• _Requirement_
For the material below, return exactly the lines starting at the one holding "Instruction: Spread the" and ending at the one holding "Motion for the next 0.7", counting both as part of the range.

--- Data in this exercise ---

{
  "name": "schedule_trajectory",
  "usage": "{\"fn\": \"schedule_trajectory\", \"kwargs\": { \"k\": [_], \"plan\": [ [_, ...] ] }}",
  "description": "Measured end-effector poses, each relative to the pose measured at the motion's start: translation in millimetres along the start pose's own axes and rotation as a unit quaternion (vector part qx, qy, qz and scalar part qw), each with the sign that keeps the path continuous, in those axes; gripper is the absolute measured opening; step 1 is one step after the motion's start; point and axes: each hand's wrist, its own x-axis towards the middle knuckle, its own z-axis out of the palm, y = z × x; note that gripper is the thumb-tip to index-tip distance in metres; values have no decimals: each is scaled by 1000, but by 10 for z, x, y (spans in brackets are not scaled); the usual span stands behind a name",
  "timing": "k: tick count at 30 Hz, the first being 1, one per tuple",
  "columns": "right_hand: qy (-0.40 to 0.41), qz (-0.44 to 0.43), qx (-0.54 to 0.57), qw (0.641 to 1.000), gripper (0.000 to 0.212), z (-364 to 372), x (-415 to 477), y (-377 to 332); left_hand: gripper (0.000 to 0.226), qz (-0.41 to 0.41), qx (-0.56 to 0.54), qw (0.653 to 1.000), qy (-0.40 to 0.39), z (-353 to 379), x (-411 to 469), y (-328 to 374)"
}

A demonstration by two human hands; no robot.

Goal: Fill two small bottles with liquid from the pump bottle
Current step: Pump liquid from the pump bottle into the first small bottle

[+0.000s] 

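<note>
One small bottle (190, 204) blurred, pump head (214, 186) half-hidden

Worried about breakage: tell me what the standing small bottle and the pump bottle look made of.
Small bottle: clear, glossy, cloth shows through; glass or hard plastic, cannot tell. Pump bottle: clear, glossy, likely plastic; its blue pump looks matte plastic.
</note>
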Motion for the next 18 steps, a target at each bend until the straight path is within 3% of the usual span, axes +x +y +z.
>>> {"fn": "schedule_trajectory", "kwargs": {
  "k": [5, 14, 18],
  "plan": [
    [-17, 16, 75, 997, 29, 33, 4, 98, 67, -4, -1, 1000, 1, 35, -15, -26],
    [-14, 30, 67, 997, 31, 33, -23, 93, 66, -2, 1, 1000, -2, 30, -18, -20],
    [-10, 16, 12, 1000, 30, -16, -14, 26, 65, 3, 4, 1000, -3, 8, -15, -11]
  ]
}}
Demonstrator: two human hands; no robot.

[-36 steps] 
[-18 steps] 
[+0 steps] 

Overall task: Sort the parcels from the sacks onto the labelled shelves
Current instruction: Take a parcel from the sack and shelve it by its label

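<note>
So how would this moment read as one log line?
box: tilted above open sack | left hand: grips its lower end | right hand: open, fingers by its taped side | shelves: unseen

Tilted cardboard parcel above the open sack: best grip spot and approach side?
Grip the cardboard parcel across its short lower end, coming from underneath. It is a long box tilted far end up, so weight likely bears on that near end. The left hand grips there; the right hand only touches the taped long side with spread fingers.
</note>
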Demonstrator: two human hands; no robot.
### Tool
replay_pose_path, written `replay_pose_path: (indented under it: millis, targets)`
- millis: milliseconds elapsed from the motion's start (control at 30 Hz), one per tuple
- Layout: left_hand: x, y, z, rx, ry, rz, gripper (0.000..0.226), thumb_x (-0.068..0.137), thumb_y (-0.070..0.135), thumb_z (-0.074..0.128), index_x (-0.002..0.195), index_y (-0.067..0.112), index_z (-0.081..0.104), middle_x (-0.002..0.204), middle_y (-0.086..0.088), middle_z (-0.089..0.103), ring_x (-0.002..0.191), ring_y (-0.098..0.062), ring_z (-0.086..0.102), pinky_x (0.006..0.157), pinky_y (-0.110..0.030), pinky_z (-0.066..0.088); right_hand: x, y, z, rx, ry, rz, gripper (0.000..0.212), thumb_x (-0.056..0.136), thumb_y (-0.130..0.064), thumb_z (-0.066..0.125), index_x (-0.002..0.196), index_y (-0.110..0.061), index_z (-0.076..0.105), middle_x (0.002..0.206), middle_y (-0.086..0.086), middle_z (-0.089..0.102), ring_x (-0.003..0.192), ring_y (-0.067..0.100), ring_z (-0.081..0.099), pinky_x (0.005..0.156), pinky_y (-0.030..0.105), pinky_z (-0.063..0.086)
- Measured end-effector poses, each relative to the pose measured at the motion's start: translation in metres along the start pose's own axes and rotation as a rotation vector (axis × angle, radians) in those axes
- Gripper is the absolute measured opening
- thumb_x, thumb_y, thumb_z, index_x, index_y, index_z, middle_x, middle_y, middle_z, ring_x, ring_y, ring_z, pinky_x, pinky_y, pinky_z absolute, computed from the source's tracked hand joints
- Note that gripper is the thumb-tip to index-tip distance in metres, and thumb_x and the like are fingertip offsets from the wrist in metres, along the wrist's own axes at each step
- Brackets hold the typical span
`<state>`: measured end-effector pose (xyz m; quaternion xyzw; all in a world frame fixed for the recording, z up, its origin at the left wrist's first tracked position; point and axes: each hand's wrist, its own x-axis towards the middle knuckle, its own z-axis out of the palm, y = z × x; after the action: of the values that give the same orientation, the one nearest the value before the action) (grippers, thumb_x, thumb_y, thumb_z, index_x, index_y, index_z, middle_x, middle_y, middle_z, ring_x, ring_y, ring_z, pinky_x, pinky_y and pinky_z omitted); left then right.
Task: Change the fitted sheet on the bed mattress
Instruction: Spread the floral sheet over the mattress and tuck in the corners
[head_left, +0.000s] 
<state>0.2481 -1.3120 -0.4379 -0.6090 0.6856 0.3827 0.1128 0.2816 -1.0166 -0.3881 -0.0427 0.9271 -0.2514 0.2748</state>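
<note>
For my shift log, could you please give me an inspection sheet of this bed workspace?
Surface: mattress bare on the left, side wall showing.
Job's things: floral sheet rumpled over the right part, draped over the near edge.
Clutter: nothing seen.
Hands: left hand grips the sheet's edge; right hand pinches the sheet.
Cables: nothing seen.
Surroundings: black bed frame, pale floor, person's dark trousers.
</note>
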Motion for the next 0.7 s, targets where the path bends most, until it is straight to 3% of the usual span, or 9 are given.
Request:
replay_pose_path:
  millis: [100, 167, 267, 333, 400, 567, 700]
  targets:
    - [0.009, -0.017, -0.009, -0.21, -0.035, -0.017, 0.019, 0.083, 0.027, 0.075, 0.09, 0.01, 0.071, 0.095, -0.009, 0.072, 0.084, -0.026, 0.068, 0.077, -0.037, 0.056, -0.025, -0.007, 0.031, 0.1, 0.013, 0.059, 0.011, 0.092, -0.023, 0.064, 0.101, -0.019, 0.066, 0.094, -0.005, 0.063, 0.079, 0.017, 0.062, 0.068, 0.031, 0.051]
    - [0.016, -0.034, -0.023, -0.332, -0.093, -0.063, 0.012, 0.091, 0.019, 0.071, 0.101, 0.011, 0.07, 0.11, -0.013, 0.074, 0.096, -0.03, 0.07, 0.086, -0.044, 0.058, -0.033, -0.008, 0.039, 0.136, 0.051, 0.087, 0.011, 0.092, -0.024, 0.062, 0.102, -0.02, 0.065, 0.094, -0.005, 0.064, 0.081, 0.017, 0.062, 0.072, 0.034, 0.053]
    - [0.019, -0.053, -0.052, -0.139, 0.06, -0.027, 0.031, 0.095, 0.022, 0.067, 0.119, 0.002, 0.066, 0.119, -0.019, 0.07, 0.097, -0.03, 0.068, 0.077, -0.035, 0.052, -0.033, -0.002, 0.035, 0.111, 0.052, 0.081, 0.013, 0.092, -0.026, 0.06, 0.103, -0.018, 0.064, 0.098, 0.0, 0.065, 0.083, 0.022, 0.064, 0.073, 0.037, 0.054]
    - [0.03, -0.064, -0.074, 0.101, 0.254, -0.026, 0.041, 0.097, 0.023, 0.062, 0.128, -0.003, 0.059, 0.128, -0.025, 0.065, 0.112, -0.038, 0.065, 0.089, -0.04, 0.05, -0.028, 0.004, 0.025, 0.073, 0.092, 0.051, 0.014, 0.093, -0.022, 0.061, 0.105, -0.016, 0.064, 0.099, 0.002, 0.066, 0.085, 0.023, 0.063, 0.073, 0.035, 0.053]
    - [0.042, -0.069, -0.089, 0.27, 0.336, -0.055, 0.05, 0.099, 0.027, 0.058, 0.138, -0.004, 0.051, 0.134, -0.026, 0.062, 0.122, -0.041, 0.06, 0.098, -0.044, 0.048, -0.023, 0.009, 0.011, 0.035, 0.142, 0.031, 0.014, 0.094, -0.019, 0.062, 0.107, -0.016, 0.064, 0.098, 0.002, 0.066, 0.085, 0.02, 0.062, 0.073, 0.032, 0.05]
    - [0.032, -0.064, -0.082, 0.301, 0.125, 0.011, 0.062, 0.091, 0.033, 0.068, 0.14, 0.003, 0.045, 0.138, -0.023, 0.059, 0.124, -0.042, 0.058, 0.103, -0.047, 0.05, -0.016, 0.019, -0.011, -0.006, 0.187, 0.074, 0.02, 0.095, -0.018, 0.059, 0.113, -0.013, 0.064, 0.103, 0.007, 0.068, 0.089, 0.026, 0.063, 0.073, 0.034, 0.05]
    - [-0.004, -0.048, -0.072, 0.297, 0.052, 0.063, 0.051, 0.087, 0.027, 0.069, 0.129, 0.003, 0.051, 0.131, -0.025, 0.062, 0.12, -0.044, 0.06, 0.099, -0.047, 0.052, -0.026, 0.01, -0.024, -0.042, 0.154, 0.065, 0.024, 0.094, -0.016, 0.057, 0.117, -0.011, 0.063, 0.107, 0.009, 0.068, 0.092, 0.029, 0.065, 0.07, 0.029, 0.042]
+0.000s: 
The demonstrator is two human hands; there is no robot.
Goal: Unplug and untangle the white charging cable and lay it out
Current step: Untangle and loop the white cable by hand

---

• _Response to this exercise_
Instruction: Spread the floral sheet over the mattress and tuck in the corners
[head_left, +0.000s] 
<state>0.2481 -1.3120 -0.4379 -0.6090 0.6856 0.3827 0.1128 0.2816 -1.0166 -0.3881 -0.0427 0.9271 -0.2514 0.2748</state>
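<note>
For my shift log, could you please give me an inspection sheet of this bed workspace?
Surface: mattress bare on the left, side wall showing.
Job's things: floral sheet rumpled over the right part, draped over the near edge.
Clutter: nothing seen.
Hands: left hand grips the sheet's edge; right hand pinches the sheet.
Cables: nothing seen.
Surroundings: black bed frame, pale floor, person's dark trousers.
</note>
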Motion for the next 0.7 s, targets where the path bends most, until it is straight to 3% of the usual span, or 9 are given.

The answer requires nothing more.